* Action item: Using the material below, return exactly the lines between the one holding "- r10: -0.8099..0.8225" and the one holding "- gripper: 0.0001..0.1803", inclusive, and no others.

* Recorded data:
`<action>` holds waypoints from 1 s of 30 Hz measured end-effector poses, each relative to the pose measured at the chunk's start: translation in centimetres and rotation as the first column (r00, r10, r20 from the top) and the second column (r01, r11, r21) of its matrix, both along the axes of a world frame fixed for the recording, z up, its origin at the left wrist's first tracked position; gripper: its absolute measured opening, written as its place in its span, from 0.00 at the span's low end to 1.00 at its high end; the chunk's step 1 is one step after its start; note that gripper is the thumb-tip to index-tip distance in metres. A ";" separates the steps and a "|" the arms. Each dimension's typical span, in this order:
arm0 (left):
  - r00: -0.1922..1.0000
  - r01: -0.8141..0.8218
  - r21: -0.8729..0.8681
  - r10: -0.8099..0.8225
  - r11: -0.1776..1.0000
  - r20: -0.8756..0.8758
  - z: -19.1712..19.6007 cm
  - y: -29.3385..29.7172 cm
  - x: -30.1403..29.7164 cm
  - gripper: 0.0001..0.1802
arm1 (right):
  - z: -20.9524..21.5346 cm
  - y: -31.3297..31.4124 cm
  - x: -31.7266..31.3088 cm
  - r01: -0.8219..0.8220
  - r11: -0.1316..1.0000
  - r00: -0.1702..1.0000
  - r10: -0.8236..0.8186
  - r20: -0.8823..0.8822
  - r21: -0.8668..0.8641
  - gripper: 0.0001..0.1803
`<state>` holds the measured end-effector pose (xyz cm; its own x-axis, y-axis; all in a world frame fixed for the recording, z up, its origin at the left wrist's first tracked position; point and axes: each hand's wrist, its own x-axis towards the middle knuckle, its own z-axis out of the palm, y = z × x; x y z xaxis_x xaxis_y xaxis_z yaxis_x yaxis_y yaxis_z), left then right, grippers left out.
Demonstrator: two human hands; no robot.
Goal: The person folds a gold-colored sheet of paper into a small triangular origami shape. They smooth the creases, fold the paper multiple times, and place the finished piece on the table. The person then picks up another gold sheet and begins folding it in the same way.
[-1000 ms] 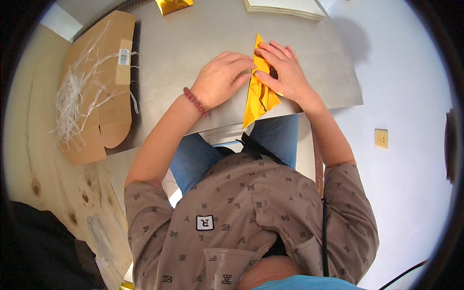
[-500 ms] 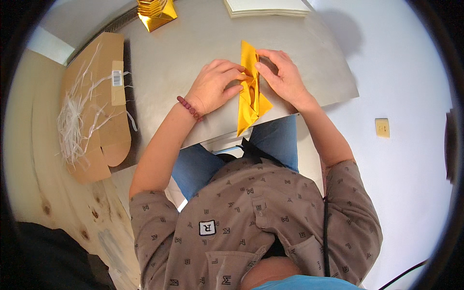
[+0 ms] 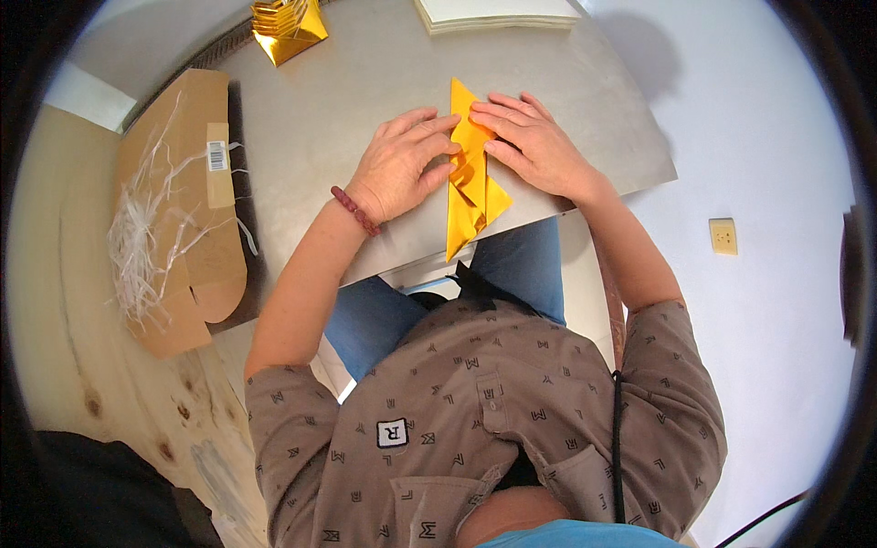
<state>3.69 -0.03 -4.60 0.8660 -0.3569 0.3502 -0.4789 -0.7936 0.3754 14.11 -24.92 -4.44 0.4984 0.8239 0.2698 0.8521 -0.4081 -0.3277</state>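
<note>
The folded gold paper (image 3: 470, 173) lies on the grey table (image 3: 347, 100) right at its near edge, a long narrow shape pointing away from the person, with its lower tip hanging slightly past the edge over the lap. Several layers are already folded in, and a side flap juts out to the right near the bottom.

The left hand (image 3: 402, 164) lies flat beside the paper's left edge, fingers stretched out and pressed together, their tips resting on the upper half of the paper. The right hand (image 3: 534, 146) mirrors it from the other side, fingers extended and pressing down on the paper's right edge. Neither grip pinches anything; both are flat, pressing.

To judge from this, the step in hand is flattening or creasing a fold along the centre line. The next move would likely call for running the fingertips firmly down the crease while one hand keeps the paper from sliding off the edge.

Further out, a beaded bracelet (image 3: 354, 210) sits on the left wrist. A shiny gold folded piece (image 3: 288, 27) stands at the far side of the table, a stack of pale sheets (image 3: 498, 13) beside it. Left of the table lies an open cardboard box (image 3: 178, 210) with white shredded filler (image 3: 137, 247).
</note>
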 end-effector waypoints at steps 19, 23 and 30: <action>0.997 -0.079 -0.032 0.080 0.996 0.000 -1.0 -0.4 0.2 0.13 | 1.4 -3.8 -6.5 -0.250 0.960 0.967 0.254 0.013 -0.128 0.38; 0.997 -0.076 -0.006 0.075 0.997 -0.033 -0.8 -0.3 0.1 0.14 | 1.5 -4.1 -8.7 -0.233 0.969 0.973 0.232 -0.016 -0.084 0.33; 0.996 -0.084 -0.010 0.083 0.996 -0.024 -0.3 -1.5 -2.9 0.21 | -0.2 -4.5 -9.8 -0.165 0.978 0.986 0.166 0.004 0.128 0.28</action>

* Solution for this exercise:
  - r10: -0.8099..0.8225
  - r11: -0.1776..1.0000
  - r20: -0.8756..0.8758
  - z: -19.1712..19.6007 cm
  - y: -29.3385..29.7172 cm
  - x: -30.1403..29.7164 cm
  - gripper: 0.0001..0.1802
arm1 (right):
  - z: -20.9524..21.5346 cm
  - y: -31.3297..31.4124 cm
  - x: -31.7266..31.3088 cm
  - r01: -0.8219..0.8220
  - r11: -0.1316..1.0000
  - r00: -0.1702..1.0000
  - r10: -0.8236..0.8186
  - r20: -0.8823..0.8822
  - r21: -0.8668..0.8641
  - gripper: 0.0001..0.1803

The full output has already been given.